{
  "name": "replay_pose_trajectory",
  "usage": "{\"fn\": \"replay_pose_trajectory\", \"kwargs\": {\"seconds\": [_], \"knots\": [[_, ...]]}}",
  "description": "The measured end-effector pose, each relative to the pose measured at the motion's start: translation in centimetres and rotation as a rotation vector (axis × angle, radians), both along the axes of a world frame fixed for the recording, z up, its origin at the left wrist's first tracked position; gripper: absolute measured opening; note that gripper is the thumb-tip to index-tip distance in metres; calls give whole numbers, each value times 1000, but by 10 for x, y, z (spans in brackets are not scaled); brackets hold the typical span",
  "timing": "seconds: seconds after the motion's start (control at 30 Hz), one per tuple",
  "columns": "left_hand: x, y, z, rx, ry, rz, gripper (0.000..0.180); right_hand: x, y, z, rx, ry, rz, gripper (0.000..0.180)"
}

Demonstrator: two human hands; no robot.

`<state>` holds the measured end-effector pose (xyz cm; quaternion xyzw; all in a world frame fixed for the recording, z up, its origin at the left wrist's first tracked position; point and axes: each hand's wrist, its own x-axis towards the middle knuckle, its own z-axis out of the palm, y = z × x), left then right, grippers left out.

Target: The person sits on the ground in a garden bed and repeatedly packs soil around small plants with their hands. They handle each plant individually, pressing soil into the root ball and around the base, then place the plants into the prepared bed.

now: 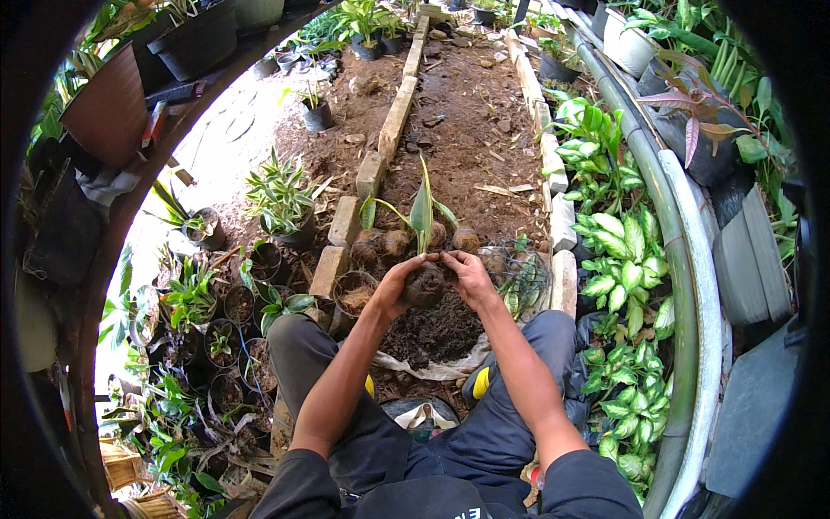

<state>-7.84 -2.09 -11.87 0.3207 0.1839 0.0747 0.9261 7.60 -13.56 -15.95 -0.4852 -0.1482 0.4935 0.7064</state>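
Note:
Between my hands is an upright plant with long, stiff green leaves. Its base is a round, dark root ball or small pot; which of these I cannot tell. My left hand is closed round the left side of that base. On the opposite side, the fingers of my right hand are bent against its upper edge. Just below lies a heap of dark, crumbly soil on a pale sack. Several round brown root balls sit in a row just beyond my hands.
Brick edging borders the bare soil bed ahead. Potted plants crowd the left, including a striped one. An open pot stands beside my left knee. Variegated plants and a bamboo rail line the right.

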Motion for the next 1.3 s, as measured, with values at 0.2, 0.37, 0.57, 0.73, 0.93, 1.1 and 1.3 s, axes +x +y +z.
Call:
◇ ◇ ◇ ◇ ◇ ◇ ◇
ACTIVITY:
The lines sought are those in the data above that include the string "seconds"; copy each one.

EXERCISE OUTPUT:
  "usage": "{\"fn\": \"replay_pose_trajectory\", \"kwargs\": {\"seconds\": [_], \"knots\": [[_, ...]]}}",
  "timing": "seconds: seconds after the motion's start (control at 30 Hz), one per tuple",

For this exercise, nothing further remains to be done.